The guide pushes you to go very quickly, and the breaks are brief. It wasn’t enough downtime for me. At one point I was gulping for air so hard that a nearby Italian stopped to help me catch my breath! We were with a group of super-athletic Germans, but at one point we got pushed back to the next group of Italians, many of whom seemed to be struggling similarly to me or worse.

But I am incredibly glad we got to the top of the volcano. We watched the show for 90 minutes or so, then hiked down in the dark with headlamps down a path that was mostly cobblestone stairs.

Does this hike sound like it’s too much for you? No worries! You can enjoy Stromboli’s volcano in different ways! More on that below.

For climbing Stromboli, you should wear hiking/workout clothes appropriate to the day’s weather, as well as an extra sweater for the top once the sun goes down. Many companies provide hiking boots and/or hiking poles. While I rented their hiking boots, I wish I had brought my own trail runners in retrospect.

You can book the Stromboli hike here.

Kate taking a selfie with pink sunglasses, her hair in a single braid, and a tropical-patterned ruffled bathing suit top. She's on the top deck of a boat where people are lounging on mats in their bathing suits. Behind her, you see several islands.
Enjoying a boat trip to Alicudi and Filicudi with Salina Relax Boats

Take a Boat Trip Excursion

During your time on the Aeolian Islands, you should try to visit some of the other islands! And while you can take the ferry to other islands for the day, it can be much more fun to take a boat excursion: a day trip by boat with a tour provider.

This way, you get to visit new islands, but you also get to see more of the islands and landscapes (the ferries are all indoors so you can’t see much), and most trips include a few different swimming stops.

On my boat trip from Salina to Alicudi and Filicudi for the day, we not only got to swim three times, including swimming into a cave on Filicudi, but we got to circle an unusual rock formation and see the craggy red-brown veins of Alicudi’s uninhabited side.

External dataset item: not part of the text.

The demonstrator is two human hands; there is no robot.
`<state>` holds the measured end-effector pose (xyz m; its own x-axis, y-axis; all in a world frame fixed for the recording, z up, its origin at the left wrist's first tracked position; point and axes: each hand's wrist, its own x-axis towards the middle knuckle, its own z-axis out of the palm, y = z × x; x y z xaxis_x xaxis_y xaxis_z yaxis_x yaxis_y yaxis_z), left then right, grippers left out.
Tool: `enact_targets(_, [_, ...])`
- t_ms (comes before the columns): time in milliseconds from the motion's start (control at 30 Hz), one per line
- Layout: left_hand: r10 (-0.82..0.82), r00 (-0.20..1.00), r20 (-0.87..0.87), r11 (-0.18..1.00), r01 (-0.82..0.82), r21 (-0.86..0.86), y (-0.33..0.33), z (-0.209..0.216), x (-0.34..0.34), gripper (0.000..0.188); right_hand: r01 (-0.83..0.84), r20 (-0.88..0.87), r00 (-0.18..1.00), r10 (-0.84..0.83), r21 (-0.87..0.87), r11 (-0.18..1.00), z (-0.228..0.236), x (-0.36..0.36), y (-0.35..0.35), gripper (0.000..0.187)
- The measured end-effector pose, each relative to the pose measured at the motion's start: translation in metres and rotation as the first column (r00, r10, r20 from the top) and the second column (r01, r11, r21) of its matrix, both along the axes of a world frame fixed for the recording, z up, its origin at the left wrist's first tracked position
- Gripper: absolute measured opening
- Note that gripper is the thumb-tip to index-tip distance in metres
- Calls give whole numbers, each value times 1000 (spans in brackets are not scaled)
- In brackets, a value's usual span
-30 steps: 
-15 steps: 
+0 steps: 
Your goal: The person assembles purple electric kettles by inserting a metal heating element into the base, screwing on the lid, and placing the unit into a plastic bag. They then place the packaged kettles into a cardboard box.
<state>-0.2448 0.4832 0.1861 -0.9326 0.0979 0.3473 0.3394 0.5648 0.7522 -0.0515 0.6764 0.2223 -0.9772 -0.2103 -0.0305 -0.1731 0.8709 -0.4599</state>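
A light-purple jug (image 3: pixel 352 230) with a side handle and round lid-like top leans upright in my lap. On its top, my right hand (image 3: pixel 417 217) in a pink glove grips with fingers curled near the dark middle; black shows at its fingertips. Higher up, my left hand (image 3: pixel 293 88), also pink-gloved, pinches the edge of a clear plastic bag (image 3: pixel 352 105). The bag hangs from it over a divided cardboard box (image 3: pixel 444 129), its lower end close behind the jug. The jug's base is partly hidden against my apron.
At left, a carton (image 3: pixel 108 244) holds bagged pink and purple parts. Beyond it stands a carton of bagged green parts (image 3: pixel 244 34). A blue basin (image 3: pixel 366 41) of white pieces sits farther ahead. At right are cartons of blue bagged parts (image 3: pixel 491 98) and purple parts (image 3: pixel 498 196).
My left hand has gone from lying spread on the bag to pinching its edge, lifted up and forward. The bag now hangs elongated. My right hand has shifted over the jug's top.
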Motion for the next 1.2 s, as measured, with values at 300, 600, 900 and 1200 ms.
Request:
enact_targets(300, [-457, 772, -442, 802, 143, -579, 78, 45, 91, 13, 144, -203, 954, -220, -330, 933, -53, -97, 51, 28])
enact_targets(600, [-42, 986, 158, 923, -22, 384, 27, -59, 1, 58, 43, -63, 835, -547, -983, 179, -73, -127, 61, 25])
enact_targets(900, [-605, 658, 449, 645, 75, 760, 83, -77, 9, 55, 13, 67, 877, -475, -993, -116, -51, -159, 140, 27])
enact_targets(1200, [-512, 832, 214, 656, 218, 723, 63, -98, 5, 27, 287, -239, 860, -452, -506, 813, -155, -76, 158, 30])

There are lots of boat companies leaving from all the islands. I recommend Salina Relax Boats, which does pickups on both Santa Marina Salina and Malfa in Salina. The boat, the Lady Salina, was high-quality and had a bathroom on board; it was airy with both shaded seating and an open roof; and the crew were all very nice, professional people who kept us safe.

To book, email them or drop by their booth in Malfa’s square. They visit all seven islands but do different tours on different days of the week, so you may want to plan in advance.

Kate and Charlie side by side on white electric motorbikes, a green mountain rising behind them. Kate wears a 50s-style green and white patterned housewife dress.
Leni, Salina

Explore Salina by Scooter

Exploring an Italian island by scooter — or motorbike, as some call them — is a fabulously romantic thing to do! I knew the whole time that I was going to wear my 50s housewife dress! I felt like I was in The Talented Mr. Ripley! Minus the murder.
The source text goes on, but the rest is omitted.